What needs to be done: In this exercise, restate the listing word for word.

Data excerpt:

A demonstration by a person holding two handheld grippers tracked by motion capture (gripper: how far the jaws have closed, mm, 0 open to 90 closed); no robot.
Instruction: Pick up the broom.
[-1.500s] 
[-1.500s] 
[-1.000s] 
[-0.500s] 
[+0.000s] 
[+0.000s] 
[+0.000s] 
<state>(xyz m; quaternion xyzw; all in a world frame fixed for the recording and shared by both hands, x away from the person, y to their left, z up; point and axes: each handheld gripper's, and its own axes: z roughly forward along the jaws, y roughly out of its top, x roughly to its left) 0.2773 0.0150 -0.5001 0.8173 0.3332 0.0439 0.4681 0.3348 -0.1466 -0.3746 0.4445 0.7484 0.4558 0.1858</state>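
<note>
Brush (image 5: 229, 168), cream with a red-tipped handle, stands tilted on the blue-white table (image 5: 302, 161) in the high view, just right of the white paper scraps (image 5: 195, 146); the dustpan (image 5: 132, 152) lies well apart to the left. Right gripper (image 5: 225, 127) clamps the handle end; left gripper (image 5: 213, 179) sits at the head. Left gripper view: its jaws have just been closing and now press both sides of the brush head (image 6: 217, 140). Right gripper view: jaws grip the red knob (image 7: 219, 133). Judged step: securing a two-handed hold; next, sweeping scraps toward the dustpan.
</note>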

Answer for the task:
A demonstration by a person holding two handheld grippers tracked by motion capture (gripper: how far the jaws have closed, mm, 0 open to 90 closed); no robot.
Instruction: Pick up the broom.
[-1.500s] 
[-1.500s] 
[-1.000s] 
[-0.500s] 
[+0.000s] 
[+0.000s] 
[+0.000s] 
<state>(xyz m; quaternion xyzw; all in a world frame fixed for the recording and shared by both hands, x away from the person, y to their left, z up; point and axes: each handheld gripper's, and its own axes: z roughly forward along the jaws, y roughly out of its top, x roughly to its left) 0.2773 0.0150 -0.5001 0.8173 0.3332 0.0439 0.4681 0.3348 -0.1466 -0.3746 0.4445 0.7484 0.4558 0.1858</state>
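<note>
Brush (image 5: 229, 168), cream with a red-tipped handle, stands tilted on the blue-white table (image 5: 302, 161) in the high view, just right of the white paper scraps (image 5: 195, 146); the dustpan (image 5: 132, 152) lies well apart to the left. Right gripper (image 5: 225, 127) clamps the handle end; left gripper (image 5: 213, 179) sits at the head. Left gripper view: its jaws have just been closing and now press both sides of the brush head (image 6: 217, 140). Right gripper view: jaws grip the red knob (image 7: 219, 133). Judged step: securing a two-handed hold; next, sweeping scraps toward the dustpan.
</note>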

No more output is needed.